=== ASSIGNMENT ===
Word for word, repeat the data that follows. Do not include the pictures.

=== SOURCE MATERIAL ===
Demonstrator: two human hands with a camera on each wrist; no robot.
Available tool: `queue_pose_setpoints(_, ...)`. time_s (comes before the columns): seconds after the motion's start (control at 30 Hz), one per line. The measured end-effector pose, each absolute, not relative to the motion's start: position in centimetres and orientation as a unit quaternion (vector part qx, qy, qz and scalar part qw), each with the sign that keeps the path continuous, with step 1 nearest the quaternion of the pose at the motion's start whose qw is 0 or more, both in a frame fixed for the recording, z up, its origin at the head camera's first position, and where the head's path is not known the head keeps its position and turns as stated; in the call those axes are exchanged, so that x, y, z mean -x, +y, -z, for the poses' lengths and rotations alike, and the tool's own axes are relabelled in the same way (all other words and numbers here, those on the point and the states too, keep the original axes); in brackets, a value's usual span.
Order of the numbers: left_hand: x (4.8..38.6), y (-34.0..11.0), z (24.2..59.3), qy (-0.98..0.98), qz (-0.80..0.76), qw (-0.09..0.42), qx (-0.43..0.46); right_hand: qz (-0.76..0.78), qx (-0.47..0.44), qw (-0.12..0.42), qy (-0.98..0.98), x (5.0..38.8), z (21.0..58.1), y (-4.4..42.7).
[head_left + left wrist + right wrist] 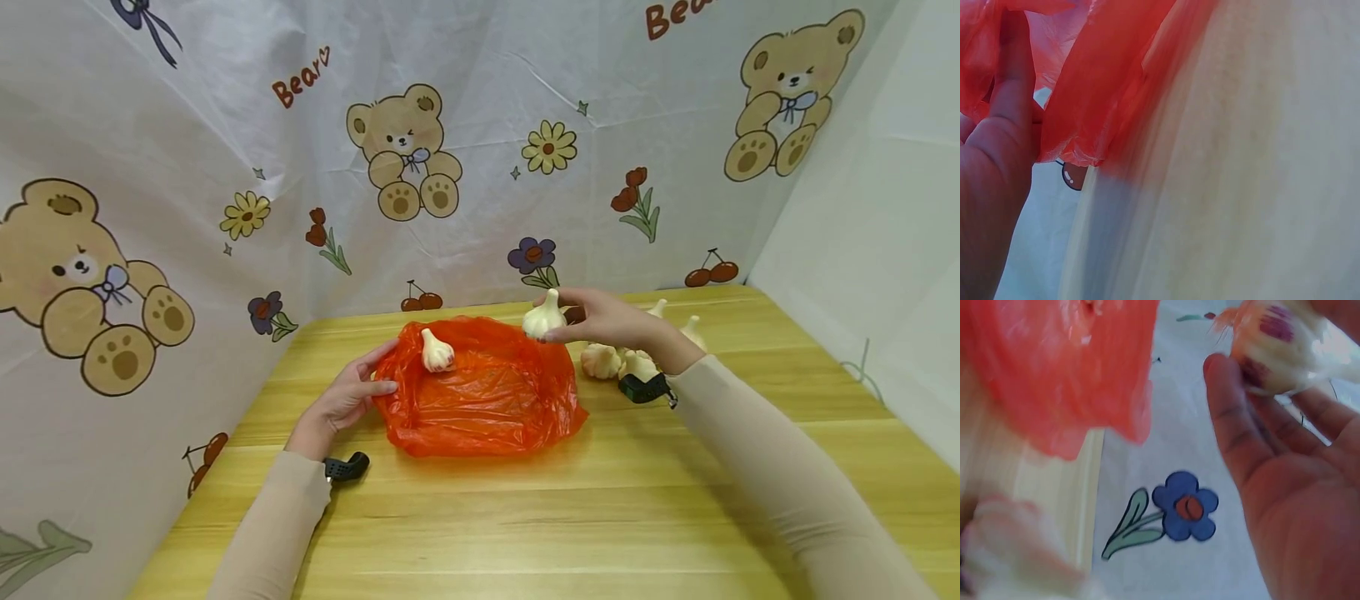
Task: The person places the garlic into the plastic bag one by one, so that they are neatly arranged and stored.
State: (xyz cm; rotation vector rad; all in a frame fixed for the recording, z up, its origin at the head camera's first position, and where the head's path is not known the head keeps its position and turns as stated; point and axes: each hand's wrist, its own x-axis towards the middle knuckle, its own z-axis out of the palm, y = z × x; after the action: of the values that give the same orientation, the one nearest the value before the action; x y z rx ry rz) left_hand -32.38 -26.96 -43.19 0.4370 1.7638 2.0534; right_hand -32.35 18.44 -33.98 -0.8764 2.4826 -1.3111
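A red plastic bag [480, 408] lies spread on the table with its mouth wide. One garlic bulb [438, 353] rests inside it, near the left side. My left hand [348, 395] pinches the bag's left rim, thumb on the inner side; in the left wrist view the fingers partly disappear behind the red film. Above the bag's right edge, my right hand [609, 320] holds another garlic bulb [543, 319] by thumb and fingers, stem up. The right wrist view shows purple patches on the held bulb [1279, 344].
Several more garlic bulbs [601, 361] sit on the wooden table [480, 525] right of the bag, partly hidden by my right forearm. A printed bear cloth [480, 242] hangs behind and at the left. A white wall [877, 208] stands at the right, with a thin cable [864, 367].
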Motion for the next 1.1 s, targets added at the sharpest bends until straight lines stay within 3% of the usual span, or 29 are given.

=== RESPONSE AREA ===
Demonstrator: two human hands with a camera on each wrist; no robot.
Available tool: `queue_pose_setpoints(_, ...)`. time_s (comes before the columns): seconds after the motion's start (control at 30 Hz), one per line. The measured end-effector pose, each absolute, not relative to the motion's start: position in centimetres and orientation as a unit quaternion (vector part qx, qy, qz and scalar part qw), each with the sign that keeps the path continuous, with step 1 nearest the quaternion of the pose at the motion's start whose qw is 0 or more, both in a frame fixed for the recording, z up, its origin at the head camera's first position, and where the head's path is not known the head keeps its position and turns as stated; in the call those axes are exchanged, so that x, y, z mean -x, +y, -z, for the poses' lengths and rotations alike, and the tool's own axes are relabelled in the same way (all other words and numbers here, those on the point and the states too, keep the original axes); in brackets, a value's usual span.
Order of the numbers: left_hand: x (4.8..38.6), y (-34.0..11.0), z (24.2..59.3), qy (-0.98..0.98), qz (-0.80..0.76), qw (-0.09..0.42), qx (-0.43..0.46); right_hand: qz (-0.76..0.78), qx (-0.47..0.44), qw (-0.12..0.42), qy (-0.98..0.98), x (5.0..38.8), z (21.0..58.1), y (-4.4..42.7).
[head_left + left wrist + right wrist] 
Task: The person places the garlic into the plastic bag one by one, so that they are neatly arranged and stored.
State: (xyz cm; rotation vector rad; all in a frame fixed for the recording, z up, its origin at the head camera's first position, and where the head's path is not known the head keeps its position and turns as stated; point and axes: each hand's wrist, its own x-axis towards the middle knuckle, its own z-axis out of the palm, y = z × x; after the action: of the values that give the same orientation, the one nearest the value before the action; x y z rx ry rz) left_hand -32.38 -26.96 -43.19 0.4370 1.7638 2.0534; right_hand -32.35 18.44 -33.98 -0.8764 2.4826 -1.3111
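A red plastic bag [480, 408] lies spread on the table with its mouth wide. One garlic bulb [438, 353] rests inside it, near the left side. My left hand [348, 395] pinches the bag's left rim, thumb on the inner side; in the left wrist view the fingers partly disappear behind the red film. Above the bag's right edge, my right hand [609, 320] holds another garlic bulb [543, 319] by thumb and fingers, stem up. The right wrist view shows purple patches on the held bulb [1279, 344].
Several more garlic bulbs [601, 361] sit on the wooden table [480, 525] right of the bag, partly hidden by my right forearm. A printed bear cloth [480, 242] hangs behind and at the left. A white wall [877, 208] stands at the right, with a thin cable [864, 367].
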Motion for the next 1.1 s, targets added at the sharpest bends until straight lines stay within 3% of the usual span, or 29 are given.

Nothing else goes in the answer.